=== Problem to work on ===
Below are the records; copy every line in them that holds the string "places".
### Source material
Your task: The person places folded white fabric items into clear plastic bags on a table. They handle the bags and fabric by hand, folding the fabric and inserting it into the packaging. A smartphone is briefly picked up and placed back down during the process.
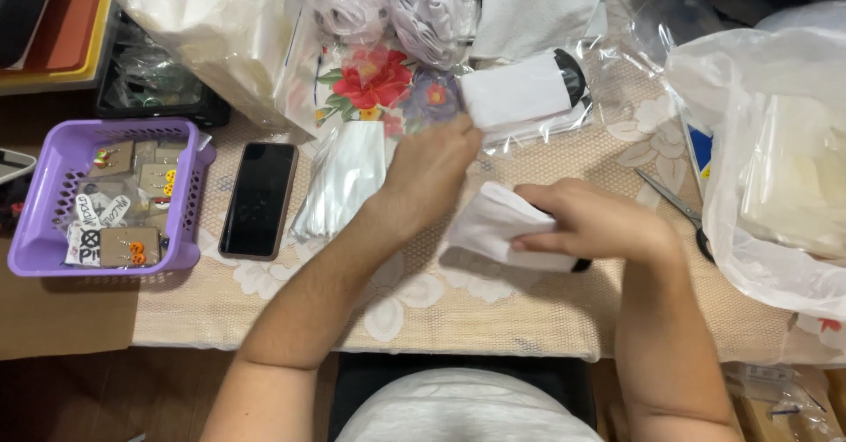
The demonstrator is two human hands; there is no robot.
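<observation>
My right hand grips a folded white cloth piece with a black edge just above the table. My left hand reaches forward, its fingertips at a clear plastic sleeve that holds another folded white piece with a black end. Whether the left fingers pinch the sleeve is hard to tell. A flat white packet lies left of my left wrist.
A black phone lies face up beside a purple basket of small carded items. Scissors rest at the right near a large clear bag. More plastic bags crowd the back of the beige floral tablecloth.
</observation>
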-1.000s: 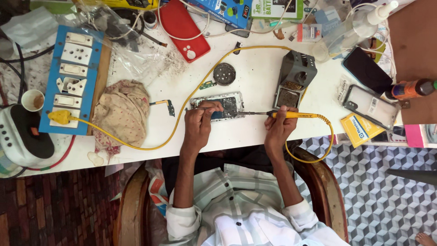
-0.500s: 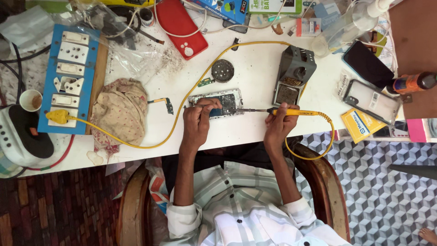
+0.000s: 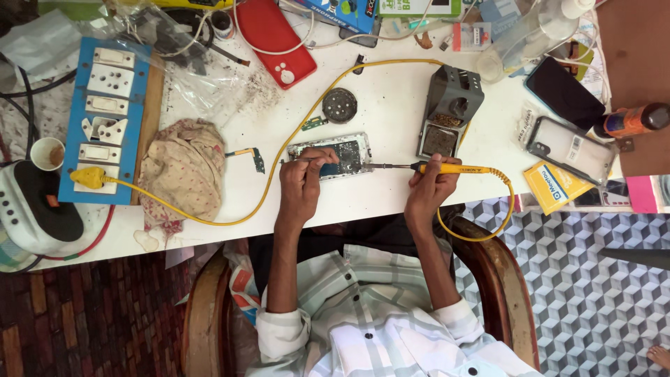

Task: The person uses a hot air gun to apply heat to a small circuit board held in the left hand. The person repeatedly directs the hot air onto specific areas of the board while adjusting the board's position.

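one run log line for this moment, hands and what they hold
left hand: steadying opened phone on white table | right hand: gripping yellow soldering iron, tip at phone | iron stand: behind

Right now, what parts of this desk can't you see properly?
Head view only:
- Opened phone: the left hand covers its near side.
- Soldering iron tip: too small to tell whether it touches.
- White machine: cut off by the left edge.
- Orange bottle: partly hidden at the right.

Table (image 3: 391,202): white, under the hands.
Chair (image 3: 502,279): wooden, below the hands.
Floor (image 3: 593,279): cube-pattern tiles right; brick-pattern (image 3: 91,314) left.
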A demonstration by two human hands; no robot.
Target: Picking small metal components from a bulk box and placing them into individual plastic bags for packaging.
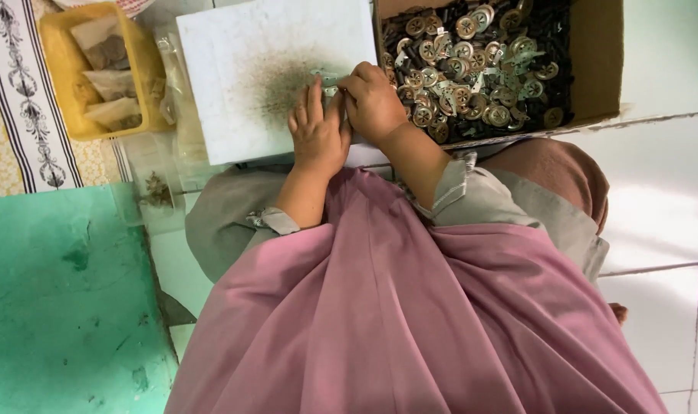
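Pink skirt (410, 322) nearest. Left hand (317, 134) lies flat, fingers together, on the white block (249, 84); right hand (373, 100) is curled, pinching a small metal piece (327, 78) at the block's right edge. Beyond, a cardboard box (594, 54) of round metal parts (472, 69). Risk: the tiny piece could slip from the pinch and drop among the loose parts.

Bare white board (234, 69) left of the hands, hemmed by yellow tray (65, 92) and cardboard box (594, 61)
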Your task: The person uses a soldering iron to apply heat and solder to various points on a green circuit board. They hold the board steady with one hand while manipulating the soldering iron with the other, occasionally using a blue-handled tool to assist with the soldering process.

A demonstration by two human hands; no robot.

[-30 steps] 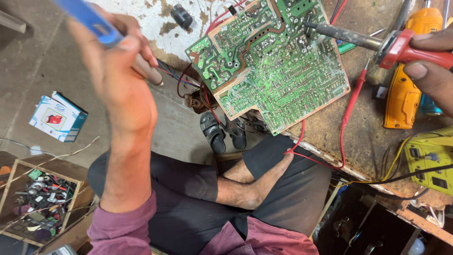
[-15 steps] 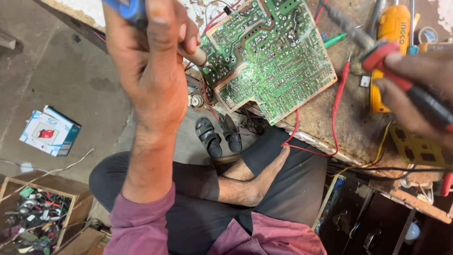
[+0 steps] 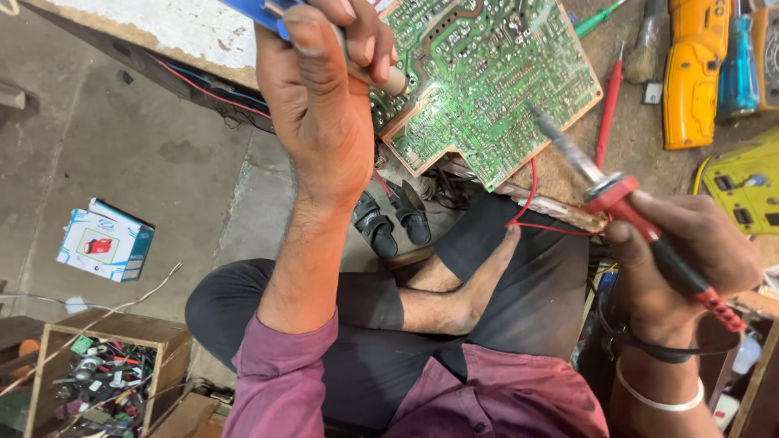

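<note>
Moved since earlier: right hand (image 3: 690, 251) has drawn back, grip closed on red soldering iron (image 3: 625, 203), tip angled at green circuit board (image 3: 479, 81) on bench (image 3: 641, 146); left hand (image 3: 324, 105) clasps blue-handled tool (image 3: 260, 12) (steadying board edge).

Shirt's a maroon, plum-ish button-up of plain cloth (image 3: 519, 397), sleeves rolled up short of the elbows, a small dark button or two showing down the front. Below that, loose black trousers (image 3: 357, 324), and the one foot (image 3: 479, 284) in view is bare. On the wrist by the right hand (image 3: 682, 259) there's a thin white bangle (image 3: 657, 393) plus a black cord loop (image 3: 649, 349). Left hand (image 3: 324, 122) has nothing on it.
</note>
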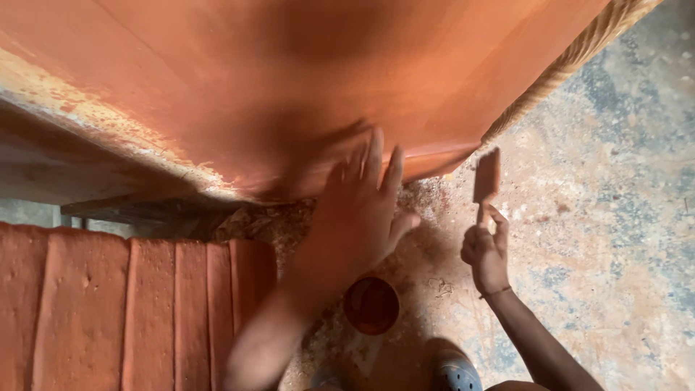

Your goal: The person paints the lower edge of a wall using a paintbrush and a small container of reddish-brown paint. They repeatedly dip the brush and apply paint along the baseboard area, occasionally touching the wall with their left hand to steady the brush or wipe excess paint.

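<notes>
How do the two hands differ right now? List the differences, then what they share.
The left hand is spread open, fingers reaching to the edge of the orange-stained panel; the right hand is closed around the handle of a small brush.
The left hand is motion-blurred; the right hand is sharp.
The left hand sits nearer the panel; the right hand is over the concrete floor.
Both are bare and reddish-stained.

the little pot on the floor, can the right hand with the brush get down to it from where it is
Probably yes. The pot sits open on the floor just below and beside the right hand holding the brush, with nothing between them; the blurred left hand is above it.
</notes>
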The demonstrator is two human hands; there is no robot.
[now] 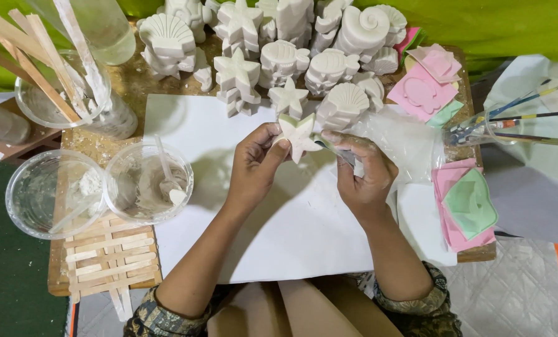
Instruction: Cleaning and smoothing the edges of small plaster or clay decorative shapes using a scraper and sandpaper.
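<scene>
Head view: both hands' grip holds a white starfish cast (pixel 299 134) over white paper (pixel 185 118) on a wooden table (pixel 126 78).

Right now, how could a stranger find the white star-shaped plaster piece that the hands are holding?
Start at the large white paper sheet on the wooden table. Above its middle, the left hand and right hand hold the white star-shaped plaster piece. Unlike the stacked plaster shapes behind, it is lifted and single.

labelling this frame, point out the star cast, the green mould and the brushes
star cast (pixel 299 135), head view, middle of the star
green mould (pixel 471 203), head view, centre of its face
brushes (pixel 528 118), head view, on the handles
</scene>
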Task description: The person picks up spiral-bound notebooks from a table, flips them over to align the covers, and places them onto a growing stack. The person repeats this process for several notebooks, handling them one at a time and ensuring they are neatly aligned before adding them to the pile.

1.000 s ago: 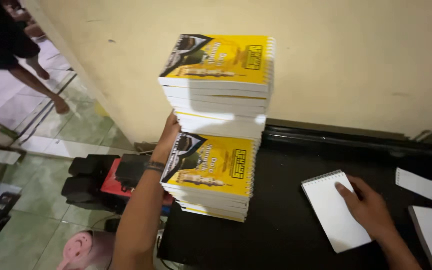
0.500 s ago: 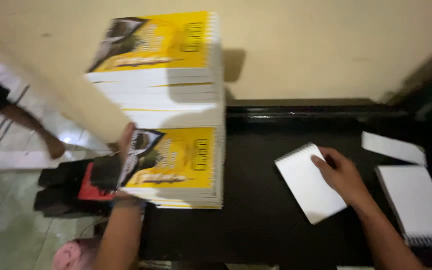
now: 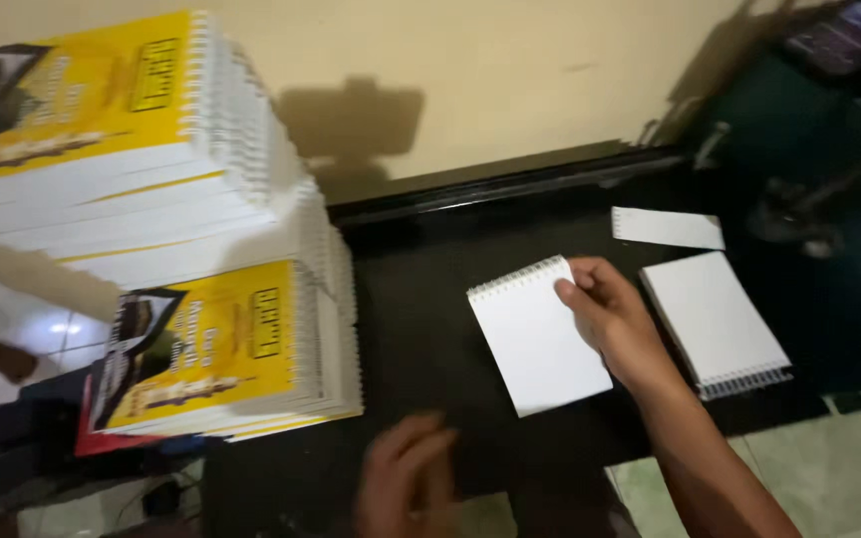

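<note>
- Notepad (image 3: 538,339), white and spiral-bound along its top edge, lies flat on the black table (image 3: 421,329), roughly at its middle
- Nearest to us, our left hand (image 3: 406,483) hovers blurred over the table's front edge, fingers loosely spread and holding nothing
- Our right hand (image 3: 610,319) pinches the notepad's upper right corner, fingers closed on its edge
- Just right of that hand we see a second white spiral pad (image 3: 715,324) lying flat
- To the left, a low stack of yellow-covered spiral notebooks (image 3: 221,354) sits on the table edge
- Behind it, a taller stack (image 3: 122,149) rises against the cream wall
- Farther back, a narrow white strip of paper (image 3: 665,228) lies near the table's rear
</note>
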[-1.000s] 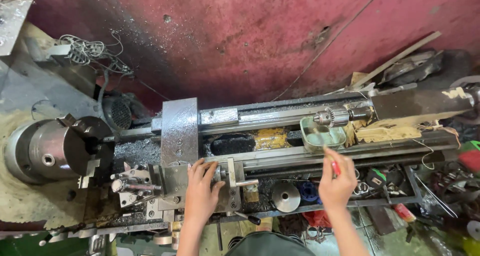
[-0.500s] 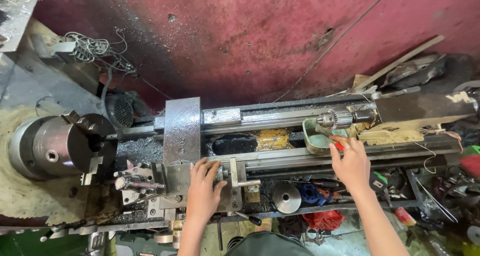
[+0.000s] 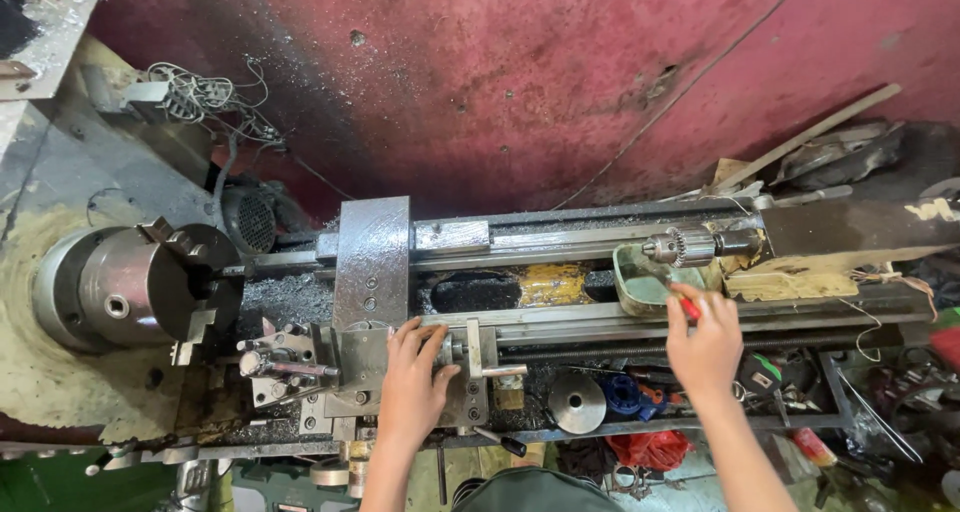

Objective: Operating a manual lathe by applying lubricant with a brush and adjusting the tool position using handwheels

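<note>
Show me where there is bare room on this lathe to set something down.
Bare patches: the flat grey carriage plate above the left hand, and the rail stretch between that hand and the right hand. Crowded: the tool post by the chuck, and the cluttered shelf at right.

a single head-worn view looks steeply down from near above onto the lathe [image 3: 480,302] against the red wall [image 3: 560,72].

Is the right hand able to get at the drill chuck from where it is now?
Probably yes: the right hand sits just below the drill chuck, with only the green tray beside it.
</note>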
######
=== Written answer ===
Your task: The person places folded white fabric items into clear plastic bags on a table. They handle the bags and fabric by hand, folding the fabric and inserting it into the packaging. A smartphone is briefly picked up and placed back down during the process.
Task description: The person picks up spiral-bound notebooks from a table, flips them over to align the covers, and places them onto a growing stack. The person repeats this process for several notebooks, handling them one at a time and ensuring they are neatly aligned before adding them to the pile.

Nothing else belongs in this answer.